WHAT IS BEING ASKED: Retype the data below in full, keeping every character as it is.

SUPPLIED DATA:
- - - - -
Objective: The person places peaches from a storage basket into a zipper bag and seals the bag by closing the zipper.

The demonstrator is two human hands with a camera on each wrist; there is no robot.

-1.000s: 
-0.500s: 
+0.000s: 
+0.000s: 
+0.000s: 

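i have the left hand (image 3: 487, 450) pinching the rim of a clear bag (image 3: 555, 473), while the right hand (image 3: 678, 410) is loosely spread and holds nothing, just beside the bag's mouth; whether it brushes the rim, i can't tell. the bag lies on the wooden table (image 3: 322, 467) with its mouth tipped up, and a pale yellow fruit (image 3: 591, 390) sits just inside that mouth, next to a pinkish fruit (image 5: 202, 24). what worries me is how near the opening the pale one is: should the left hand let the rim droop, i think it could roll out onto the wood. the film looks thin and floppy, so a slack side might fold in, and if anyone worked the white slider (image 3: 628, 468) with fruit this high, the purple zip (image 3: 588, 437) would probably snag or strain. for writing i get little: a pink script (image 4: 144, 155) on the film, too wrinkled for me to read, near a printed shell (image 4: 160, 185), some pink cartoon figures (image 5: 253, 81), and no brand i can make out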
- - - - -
SOLUTION FOR THIS PROBLEM:
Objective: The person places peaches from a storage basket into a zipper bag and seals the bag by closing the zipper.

The demonstrator is two human hands with a camera on each wrist; there is no robot.

-1.000s: 
-0.500s: 
+0.000s: 
+0.000s: 
+0.000s: 

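i have the left hand (image 3: 487, 450) pinching the rim of a clear bag (image 3: 555, 473), while the right hand (image 3: 678, 410) is loosely spread and holds nothing, just beside the bag's mouth; whether it brushes the rim, i can't tell. the bag lies on the wooden table (image 3: 322, 467) with its mouth tipped up, and a pale yellow fruit (image 3: 591, 390) sits just inside that mouth, next to a pinkish fruit (image 5: 202, 24). what worries me is how near the opening the pale one is: should the left hand let the rim droop, i think it could roll out onto the wood. the film looks thin and floppy, so a slack side might fold in, and if anyone worked the white slider (image 3: 628, 468) with fruit this high, the purple zip (image 3: 588, 437) would probably snag or strain. for writing i get little: a pink script (image 4: 144, 155) on the film, too wrinkled for me to read, near a printed shell (image 4: 160, 185), some pink cartoon figures (image 5: 253, 81), and no brand i can make out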

Work on this exercise is done.